**Information supplied:**
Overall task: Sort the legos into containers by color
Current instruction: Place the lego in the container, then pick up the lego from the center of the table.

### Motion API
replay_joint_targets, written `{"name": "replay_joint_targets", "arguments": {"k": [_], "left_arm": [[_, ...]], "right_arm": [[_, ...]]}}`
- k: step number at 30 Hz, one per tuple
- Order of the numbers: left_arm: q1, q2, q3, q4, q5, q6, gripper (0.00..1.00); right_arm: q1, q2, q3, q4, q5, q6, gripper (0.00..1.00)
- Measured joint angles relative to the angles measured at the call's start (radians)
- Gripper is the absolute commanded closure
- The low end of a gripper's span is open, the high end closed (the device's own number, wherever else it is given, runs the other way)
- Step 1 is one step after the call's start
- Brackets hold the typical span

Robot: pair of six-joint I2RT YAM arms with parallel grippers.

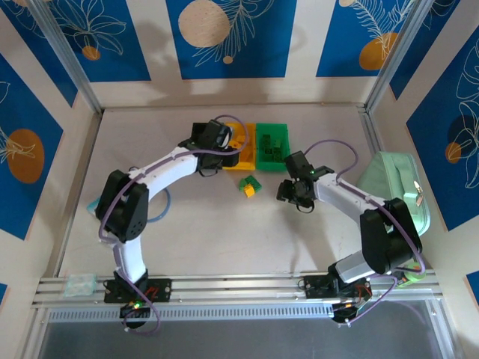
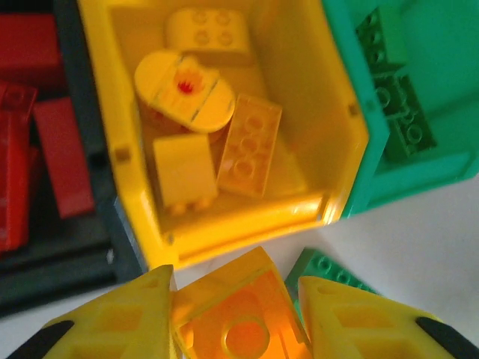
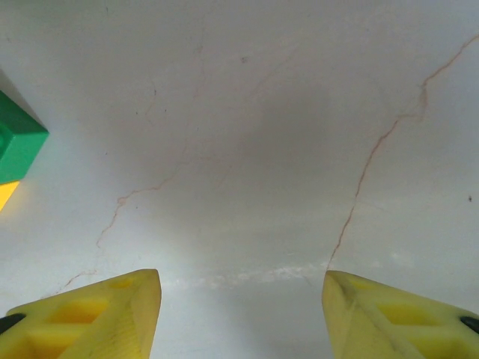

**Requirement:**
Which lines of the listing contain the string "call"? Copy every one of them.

**Result of the exercise:**
- Measured joint angles relative to the angles measured at the call's start (radians)
- Step 1 is one step after the call's start

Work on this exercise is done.